Quando cheguei em Budapeste, para uma permanência de quatro anos a serviço da Embaixada do Brasil naquela capital, fui surpreendido pela ocorrência significativa de pedicuros nas ruas da cidade, atendendo clientes em cubículos semelhantes aos utilizados pelos engraxates. O freguês entrava, sentava e colocava os pés em uma cuba com água e o procedimento que os franceses chamam de “pédicure” se iniciava. Por curiosidade, entrei em alguns desses estabelecimentos, mas confesso que, desconfiado de que os protocolos de higienização não eram devidamente observados, não tive coragem de entregar meus pés aos cuidados de tais profissionais.
Intrigado, busquei uma explicação para a proliferação dos pedicuros e me foi dito, por um velho funcionário húngaro da Embaixada, que o governo comunista, que acabava de ruir com o Muro de Berlim, importava anualmente, dos países que oferecessem o menor preço, pares de sapatos masculinos e femininos, pretos e marrons. Cada operário/a podia, então, adquirir dois pares, um de cada cor. A má qualidade dos calçados provocava toda sorte de problemas nos pés, de calos a unhas encravadas, exigindo a ida frequente aos pedicuros. É claro que a Nomenclatura, os cientistas, intelectuais e artistas tolerados pelo regime, bem como aqueles que podiam sair do país (somente podiam viajar ao exterior os autorizados pelo governo) tinham acesso a produtos melhores e resguardavam, assim, a saúde dos pés.

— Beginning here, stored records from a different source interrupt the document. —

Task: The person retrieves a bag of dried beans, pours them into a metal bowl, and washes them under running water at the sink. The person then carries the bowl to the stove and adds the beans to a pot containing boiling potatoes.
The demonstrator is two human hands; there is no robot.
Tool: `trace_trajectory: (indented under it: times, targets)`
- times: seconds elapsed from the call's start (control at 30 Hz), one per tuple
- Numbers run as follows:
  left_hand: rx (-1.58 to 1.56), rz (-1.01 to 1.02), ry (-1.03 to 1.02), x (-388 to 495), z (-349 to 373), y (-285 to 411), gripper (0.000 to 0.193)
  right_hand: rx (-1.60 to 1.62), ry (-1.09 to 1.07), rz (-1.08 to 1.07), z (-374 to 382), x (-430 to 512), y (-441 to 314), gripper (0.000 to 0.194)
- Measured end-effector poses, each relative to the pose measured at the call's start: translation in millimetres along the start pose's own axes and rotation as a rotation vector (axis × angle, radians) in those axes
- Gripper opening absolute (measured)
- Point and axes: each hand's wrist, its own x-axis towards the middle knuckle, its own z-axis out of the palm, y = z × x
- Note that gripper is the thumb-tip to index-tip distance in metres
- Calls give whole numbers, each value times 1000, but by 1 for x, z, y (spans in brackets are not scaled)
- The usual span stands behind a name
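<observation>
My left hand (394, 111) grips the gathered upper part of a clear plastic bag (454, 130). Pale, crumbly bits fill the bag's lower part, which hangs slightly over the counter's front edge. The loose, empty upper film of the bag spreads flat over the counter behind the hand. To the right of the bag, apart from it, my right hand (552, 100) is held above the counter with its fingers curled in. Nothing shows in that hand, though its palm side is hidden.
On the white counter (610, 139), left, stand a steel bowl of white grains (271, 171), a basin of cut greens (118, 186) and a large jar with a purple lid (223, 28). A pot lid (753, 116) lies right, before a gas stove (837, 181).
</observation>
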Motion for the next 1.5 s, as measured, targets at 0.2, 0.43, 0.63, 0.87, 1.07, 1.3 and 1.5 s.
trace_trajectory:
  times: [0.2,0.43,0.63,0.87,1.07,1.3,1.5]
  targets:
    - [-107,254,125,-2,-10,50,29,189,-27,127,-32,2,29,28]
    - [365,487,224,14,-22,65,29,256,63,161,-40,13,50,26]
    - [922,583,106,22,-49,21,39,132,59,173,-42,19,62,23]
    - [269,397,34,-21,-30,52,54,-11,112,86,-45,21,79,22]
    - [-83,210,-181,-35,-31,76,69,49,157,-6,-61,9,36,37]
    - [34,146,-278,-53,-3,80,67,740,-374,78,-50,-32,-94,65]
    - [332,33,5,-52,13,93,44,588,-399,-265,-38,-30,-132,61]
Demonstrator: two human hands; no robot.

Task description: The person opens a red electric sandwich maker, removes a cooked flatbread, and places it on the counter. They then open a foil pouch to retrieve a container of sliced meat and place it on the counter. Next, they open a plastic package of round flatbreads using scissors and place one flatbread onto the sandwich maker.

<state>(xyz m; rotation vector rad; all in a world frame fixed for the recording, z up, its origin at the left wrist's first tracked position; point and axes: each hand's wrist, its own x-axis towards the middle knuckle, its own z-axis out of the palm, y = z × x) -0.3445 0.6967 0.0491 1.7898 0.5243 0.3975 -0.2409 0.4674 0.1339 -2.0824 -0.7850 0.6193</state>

Não posso deixar de traçar um paralelo entre a história acima narrada com a situação das vacinas contra a covid-19 que foram, após meses de idas e vindas, finalmente adquiridas pelo governo brasileiro. O negacionismo de Bolsonaro, manifesto desde o início da pandemia e que custou a cabeça de dois qualificados Ministros da Saúde, limitou não somente a quantidade, mas a qualidade das vacinas que estão à disposição da população, ou seja, apenas duas e, lamentavelmente, as menos eficazes e as mais controversas. Enquanto isso, a cloroquina, um medicamento sem eficácia comprovada no combate ao vírus, foi produzido, por ordem do Presidente da República, em grandes quantidades, pelo Laboratório do Exército e receitado pelo Ministério da Saúde como tratamento precoce.
Como se não bastasse, os hospitais e clínicas particulares foram desautorizados a importar vacinas. A possibilidade de que tais instituições possam aplicar imunizantes não configura, a meu ver, privilegiar aqueles que podem pagar. Trata-se de salvar vidas a qualquer custo e, ao mesmo tempo, liberar vacinas para os de menor poder aquisitivo, aliviando a pressão sobre o Sistema Único de Saúde (SUS). Entrementes, discute-se a reedição do auxílio emergencial, quando, na verdade, o que deveria estar em pauta é a imunização urgente e prioritária daqueles cuja renda foi subtraída pela pandemia e cuja vacinação está prevista para as calendas gregas. Pelo andar da carruagem, a referida ajuda terá de ser estendida até 2022, enquanto 2021 será mais um ano perdido para a economia brasileira, cujos setores mais atingidos pela pandemia, como a indústria, o comércio e o turismo, só se recuperarão mediante o levantamento das medidas de isolamento e distanciamento sociais.
Aos 77 anos, com comorbidades inerentes à idade, passo, a cada dois dias, diante do estacionamento do Shopping Iguatemi onde vacinas estão sendo aplicadas. Os postos estão às moscas ou porque os que devem ser vacinados já o foram ou porque não o querem. Contudo, ao aproximar-me do leão-de-chácara, postado à entrada do pátio, a resposta é categórica: “idosos com 79 anos ou mais”. Não é o caso de furar fila, como muitos o estão fazendo, criminosamente, mas o de reprogramar, a fim de que o maior número de idosos possa ser vacinado, o mais rapidamente possível. Entrementes, o programa de vacinação empaca por falta de planejamento e pela absoluta escassez de doses das vacinas comunizadas pelo governo. Na Hungria, os sapatos, pelo menos, não faltavam.
Em tempo: o Correio Braziliense anunciou hoje que, pendente da chegada, ainda não confirmada, de novas vacinas ao Distrito Federal, a Secretaria de Saúde iniciará, quando for possível, a vacinação dos idosos com 78 anos. Uma longa e angustiante espera. Entrementes, 10 pessoas morrem, em média, diariamente em Brasília, vítimas de covid-19.